In [1]:
version = "REPLACE_PACKAGE_VERSION"

## Experiment Design and Analysis
## School of Information, University of Michigan

## Week 1: 
- 1. What are experiments?
- 2. Experimental Design
- 3. Lab vs. Field Experiments
- 4. Online Field Experiments

## Assignment Overview
### The objective of this assignment is to:

- Apply theory of experiment design and knowledge of analysis techniques to real experiment data.

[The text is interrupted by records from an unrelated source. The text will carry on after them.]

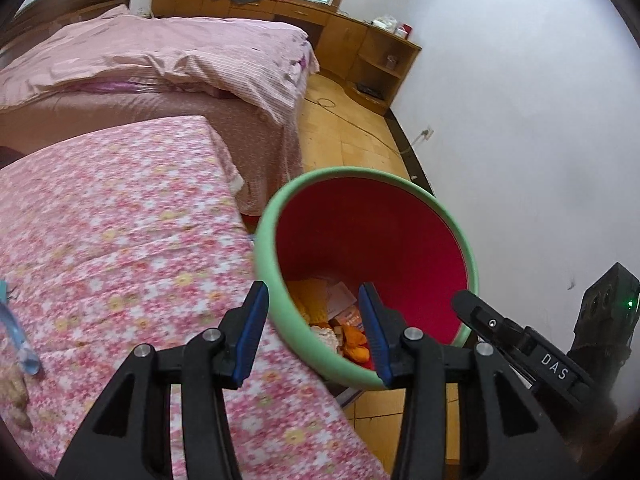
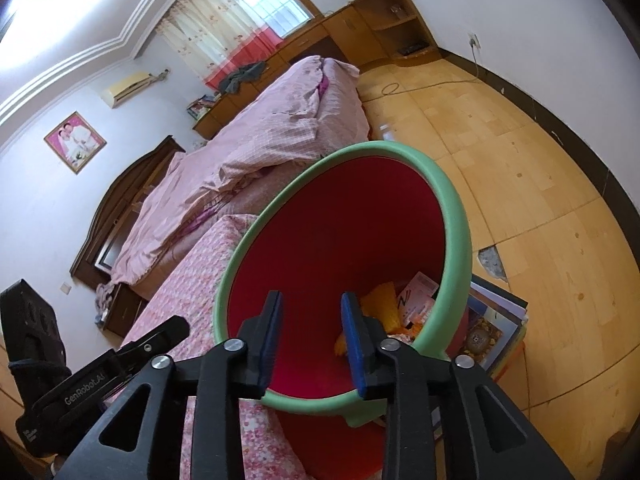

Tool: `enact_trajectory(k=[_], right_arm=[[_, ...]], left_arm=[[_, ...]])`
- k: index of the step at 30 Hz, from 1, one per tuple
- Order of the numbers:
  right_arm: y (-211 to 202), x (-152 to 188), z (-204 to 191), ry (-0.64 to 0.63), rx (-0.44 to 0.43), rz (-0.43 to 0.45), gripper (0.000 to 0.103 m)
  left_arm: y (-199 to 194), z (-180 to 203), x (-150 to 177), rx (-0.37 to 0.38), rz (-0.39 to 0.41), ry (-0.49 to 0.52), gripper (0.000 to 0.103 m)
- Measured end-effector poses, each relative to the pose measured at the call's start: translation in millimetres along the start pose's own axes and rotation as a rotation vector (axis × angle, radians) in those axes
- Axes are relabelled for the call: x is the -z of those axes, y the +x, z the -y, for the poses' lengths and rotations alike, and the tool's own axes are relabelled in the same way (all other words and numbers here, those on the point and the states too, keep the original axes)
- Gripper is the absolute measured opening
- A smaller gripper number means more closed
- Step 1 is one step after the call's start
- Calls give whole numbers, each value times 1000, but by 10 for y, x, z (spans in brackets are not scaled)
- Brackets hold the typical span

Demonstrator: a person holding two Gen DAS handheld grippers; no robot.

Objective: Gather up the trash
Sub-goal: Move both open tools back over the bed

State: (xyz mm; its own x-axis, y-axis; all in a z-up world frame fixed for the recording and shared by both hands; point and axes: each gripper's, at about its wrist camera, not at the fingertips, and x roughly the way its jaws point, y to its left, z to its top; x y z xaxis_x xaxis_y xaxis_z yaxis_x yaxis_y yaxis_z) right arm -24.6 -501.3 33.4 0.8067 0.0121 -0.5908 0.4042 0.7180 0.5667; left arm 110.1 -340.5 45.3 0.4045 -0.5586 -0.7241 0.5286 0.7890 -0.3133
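Observation:
A red trash bin with a green rim (image 1: 272, 264) stands beside the floral-covered table; it also shows in the right wrist view (image 2: 452, 216). Orange peels, paper and wrappers (image 1: 344, 320) lie at its bottom, seen too in the right wrist view (image 2: 404, 304). My left gripper (image 1: 314, 308) is open and empty, straddling the bin's near rim. My right gripper (image 2: 310, 312) is open and empty above the bin's mouth. A blue wrapper (image 1: 20, 340) and brownish scraps (image 1: 16, 396) lie on the table at far left.
The pink floral tablecloth (image 1: 120, 240) covers the table left of the bin. A bed with pink bedding (image 1: 160, 60) lies behind. Stacked books (image 2: 496, 320) sit beside the bin. A cable (image 2: 420, 86) runs over the wooden floor. Wooden cabinets (image 1: 360, 48) line the far wall.

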Motion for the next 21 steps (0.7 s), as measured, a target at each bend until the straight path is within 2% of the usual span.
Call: enact_trajectory(k=[8,14,21], right_arm=[[-39,40,-125,-19,-2,-2,34],[-72,111,-265,-47,-15,-8,35],[-97,194,-430,-80,-32,-12,35]], left_arm=[[-279,-301,84,-56,31,-57,47],[-464,-532,144,-167,73,-83,47],[-637,-865,248,-236,90,-128,47]])
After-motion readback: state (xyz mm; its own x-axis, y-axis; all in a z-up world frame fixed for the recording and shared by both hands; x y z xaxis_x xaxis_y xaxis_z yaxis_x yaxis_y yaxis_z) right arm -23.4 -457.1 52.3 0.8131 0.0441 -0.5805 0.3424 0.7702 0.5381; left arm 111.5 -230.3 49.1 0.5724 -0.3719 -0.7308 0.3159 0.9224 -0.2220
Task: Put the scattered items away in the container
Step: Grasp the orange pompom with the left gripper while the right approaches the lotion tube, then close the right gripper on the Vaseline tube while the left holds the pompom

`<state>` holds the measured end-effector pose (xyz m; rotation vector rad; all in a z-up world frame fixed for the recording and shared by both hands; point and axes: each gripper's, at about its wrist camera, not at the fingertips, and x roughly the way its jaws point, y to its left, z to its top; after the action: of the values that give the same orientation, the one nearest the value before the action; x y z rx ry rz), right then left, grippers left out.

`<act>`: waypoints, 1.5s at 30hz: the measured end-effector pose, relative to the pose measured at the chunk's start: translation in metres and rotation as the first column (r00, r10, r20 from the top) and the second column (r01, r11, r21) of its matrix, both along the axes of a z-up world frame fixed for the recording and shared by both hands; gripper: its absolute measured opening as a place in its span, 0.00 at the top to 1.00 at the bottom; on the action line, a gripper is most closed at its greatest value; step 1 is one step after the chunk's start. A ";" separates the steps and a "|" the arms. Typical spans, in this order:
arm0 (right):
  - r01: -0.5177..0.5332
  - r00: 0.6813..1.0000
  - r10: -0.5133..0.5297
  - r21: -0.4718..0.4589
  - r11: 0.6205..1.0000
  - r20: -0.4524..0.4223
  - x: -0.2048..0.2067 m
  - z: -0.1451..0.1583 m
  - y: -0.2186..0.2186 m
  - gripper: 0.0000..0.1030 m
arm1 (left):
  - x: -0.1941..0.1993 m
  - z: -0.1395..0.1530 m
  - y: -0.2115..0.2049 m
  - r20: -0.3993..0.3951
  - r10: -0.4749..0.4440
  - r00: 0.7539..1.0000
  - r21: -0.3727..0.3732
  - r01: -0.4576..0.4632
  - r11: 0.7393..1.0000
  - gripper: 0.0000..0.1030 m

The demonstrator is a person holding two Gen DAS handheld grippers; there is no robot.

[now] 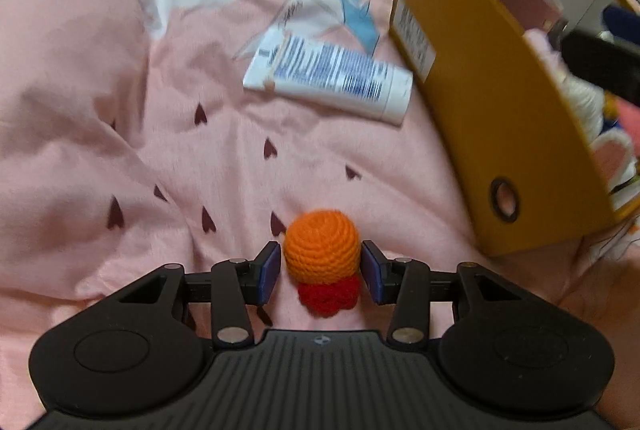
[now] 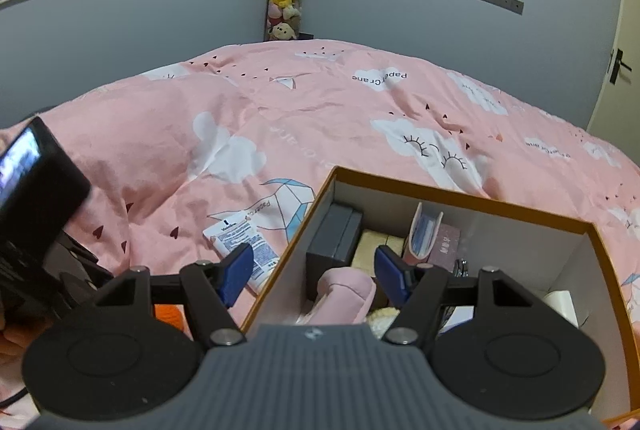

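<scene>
The left gripper (image 1: 322, 272) points down at the pink bedcover (image 1: 120, 110) printed with white clouds and small dark hearts. Between its blue pads (image 1: 269, 272) lies a small crocheted toy (image 1: 323, 254) with a round orange part and a red part beneath it. The pads stand just beside the toy on both sides, and a thin gap shows on each side, so the jaws are half open and do not press on it. Further away on the cover lies a white plastic tube with blue print (image 1: 328, 78), on its side, its cap end near the corner of the yellow-brown cardboard box (image 1: 480, 102). The right gripper (image 2: 316, 274) hovers over the near rim of this box, jaws wide apart and nothing between them. Inside the box (image 2: 460, 200) are a dark grey case (image 2: 334, 242), a soft pink item (image 2: 348, 292), a pink pouch standing upright (image 2: 426, 234) and some smaller things that I cannot identify. The orange toy shows at the lower left of the right wrist view, outside the box.
</scene>
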<state>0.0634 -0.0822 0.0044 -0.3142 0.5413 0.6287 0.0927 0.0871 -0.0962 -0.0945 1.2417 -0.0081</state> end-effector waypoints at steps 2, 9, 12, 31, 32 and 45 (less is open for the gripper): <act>-0.006 1.000 0.006 -0.007 1.000 0.003 -0.001 -0.001 0.000 0.32 | -0.001 -0.002 0.001 0.006 0.008 1.000 -0.005 -0.008 1.000 0.55; -0.069 0.997 0.070 -0.042 0.997 0.014 -0.002 -0.003 0.007 0.32 | -0.005 0.006 0.003 0.046 0.023 0.999 0.020 -0.024 1.000 0.56; -0.139 0.990 0.141 -0.094 0.986 0.016 0.002 -0.001 0.017 0.32 | -0.006 0.018 0.007 0.085 0.033 0.996 0.033 -0.036 0.999 0.56; -0.507 0.862 0.443 -0.464 0.726 -0.248 0.055 -0.045 0.128 0.39 | -0.005 0.048 0.052 0.208 0.170 0.963 0.059 -0.186 0.981 0.56; -0.512 0.858 0.441 -0.481 0.712 -0.261 0.057 -0.050 0.133 0.39 | -0.005 0.046 0.054 0.208 0.183 0.961 0.052 -0.197 0.979 0.56; -0.506 0.863 0.356 -0.623 0.596 -0.360 0.073 -0.084 0.178 0.40 | -0.015 0.037 0.072 0.203 0.261 0.944 -0.026 -0.262 0.965 0.56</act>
<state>0.1361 0.0957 -0.0801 -1.1605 0.9116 0.9226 0.0781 0.1594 -0.0594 -0.2510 1.0151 0.2095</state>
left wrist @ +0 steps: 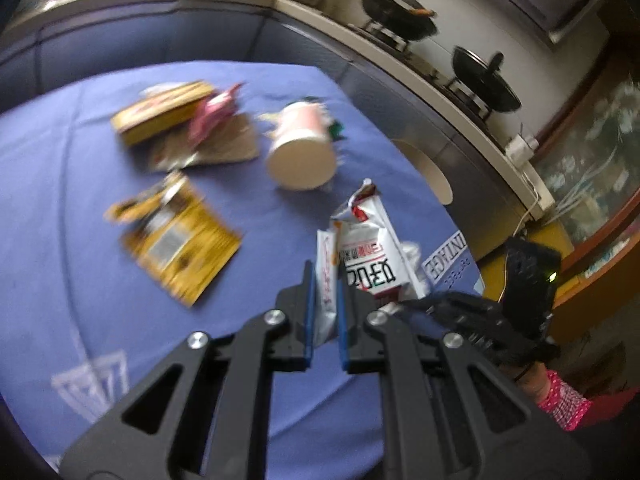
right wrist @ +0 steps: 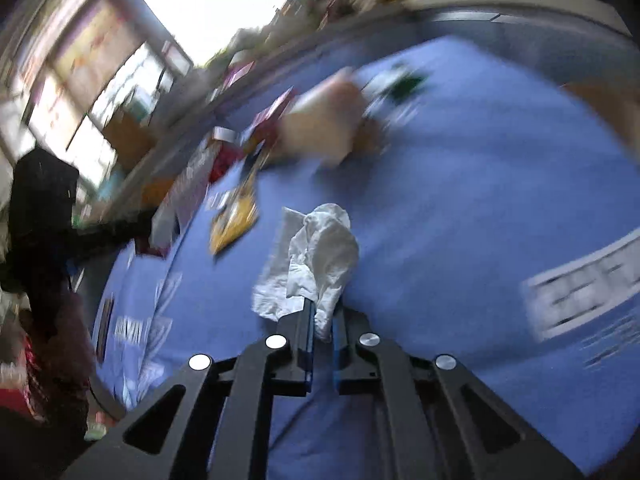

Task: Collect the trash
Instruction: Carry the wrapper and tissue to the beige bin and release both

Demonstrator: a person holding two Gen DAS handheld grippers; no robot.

### The total score of this assignment will be 10 points

### Resources:
- StatsModels
    - We recommend using a python library called [StatsModels](https://www.statsmodels.org/stable/index.html) for data analysis  
    
    
- Optional Reading: [Holt C.A, & Laury S.K. Risk Aversion and Incentive Effects. (2002).](https://www.jstor.org/stable/3083270)  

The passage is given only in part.